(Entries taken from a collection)
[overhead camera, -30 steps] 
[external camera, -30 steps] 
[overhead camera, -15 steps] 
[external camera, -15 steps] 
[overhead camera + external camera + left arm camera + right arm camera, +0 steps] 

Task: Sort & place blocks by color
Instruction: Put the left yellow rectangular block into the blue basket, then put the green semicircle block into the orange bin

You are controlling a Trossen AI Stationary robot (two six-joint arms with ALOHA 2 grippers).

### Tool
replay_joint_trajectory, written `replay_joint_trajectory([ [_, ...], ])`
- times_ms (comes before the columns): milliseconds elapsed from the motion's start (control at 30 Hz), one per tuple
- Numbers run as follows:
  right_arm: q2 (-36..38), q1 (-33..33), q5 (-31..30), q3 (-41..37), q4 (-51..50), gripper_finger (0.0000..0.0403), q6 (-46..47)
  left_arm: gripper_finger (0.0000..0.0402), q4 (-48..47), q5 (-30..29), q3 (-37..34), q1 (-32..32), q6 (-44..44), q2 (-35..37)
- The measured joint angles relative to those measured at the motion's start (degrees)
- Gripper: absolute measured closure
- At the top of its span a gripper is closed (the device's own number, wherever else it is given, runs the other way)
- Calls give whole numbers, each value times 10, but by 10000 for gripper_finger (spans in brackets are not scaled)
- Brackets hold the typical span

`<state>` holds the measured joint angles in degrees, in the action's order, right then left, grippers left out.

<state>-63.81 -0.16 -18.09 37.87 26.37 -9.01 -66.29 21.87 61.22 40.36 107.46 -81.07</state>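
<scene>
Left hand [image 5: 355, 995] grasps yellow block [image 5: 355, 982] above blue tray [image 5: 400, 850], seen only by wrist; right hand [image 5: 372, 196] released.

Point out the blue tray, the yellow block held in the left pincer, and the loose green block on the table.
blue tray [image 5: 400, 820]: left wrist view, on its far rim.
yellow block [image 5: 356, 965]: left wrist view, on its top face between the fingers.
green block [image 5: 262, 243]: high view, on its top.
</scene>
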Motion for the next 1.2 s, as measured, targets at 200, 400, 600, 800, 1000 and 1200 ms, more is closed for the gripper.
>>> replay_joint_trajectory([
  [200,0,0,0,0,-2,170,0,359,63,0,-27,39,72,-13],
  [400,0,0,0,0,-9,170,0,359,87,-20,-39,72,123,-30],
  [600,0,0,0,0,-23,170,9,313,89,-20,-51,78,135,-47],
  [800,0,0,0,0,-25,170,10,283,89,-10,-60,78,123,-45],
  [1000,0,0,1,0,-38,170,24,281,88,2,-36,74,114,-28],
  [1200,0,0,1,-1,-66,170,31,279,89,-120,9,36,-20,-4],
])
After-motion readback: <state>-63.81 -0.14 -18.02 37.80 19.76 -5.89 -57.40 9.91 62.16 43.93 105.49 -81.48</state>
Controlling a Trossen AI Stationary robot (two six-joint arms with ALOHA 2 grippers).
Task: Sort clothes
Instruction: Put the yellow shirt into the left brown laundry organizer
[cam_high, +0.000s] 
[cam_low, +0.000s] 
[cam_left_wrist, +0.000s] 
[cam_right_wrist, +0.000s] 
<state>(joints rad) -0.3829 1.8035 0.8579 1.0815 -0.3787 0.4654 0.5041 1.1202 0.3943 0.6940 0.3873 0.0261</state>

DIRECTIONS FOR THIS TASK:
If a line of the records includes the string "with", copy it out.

THE ANSWER:
You are controlling a Trossen AI Stationary robot (two six-joint arms with ALOHA 2 grippers).
Controlling a Trossen AI Stationary robot (two six-joint arms with ALOHA 2 grippers).

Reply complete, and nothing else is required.